━━━━━ INFORMATION SHOWN

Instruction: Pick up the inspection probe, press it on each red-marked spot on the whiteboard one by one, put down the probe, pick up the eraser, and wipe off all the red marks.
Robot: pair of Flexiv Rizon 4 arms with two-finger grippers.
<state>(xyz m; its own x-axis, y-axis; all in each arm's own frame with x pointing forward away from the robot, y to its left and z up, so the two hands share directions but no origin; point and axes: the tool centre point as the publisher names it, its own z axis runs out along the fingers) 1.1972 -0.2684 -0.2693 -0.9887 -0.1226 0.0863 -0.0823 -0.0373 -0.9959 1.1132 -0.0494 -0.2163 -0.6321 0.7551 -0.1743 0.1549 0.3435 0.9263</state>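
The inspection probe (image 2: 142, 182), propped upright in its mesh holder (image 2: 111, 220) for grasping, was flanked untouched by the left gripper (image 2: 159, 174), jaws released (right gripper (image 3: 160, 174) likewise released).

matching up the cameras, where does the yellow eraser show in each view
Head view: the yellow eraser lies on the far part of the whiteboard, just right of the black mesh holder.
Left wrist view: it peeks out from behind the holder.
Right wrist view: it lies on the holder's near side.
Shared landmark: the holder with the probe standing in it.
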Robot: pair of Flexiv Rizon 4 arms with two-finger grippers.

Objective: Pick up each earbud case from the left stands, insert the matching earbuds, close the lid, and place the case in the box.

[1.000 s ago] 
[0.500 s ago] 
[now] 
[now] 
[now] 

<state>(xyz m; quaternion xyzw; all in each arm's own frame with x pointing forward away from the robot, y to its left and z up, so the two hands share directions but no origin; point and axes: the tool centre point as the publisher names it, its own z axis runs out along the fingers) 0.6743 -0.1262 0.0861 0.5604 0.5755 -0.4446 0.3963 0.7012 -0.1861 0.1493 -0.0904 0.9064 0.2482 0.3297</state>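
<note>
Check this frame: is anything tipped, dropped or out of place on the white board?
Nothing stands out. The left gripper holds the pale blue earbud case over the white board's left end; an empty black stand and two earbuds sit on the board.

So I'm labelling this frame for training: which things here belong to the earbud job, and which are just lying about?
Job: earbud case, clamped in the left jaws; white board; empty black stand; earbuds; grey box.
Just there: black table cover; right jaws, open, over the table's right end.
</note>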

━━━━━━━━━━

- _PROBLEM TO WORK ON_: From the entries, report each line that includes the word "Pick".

- _RESPONSE TO THIS TASK_:
Instruction: Pick up the inspection probe, press it on each red-marked spot on the whiteboard one by one, put down the probe, pick up the eraser, and wipe off all the red marks.
Objective: Pick up each earbud case from the left stands, insert the matching earbuds, close the lid, and place the case in the box.

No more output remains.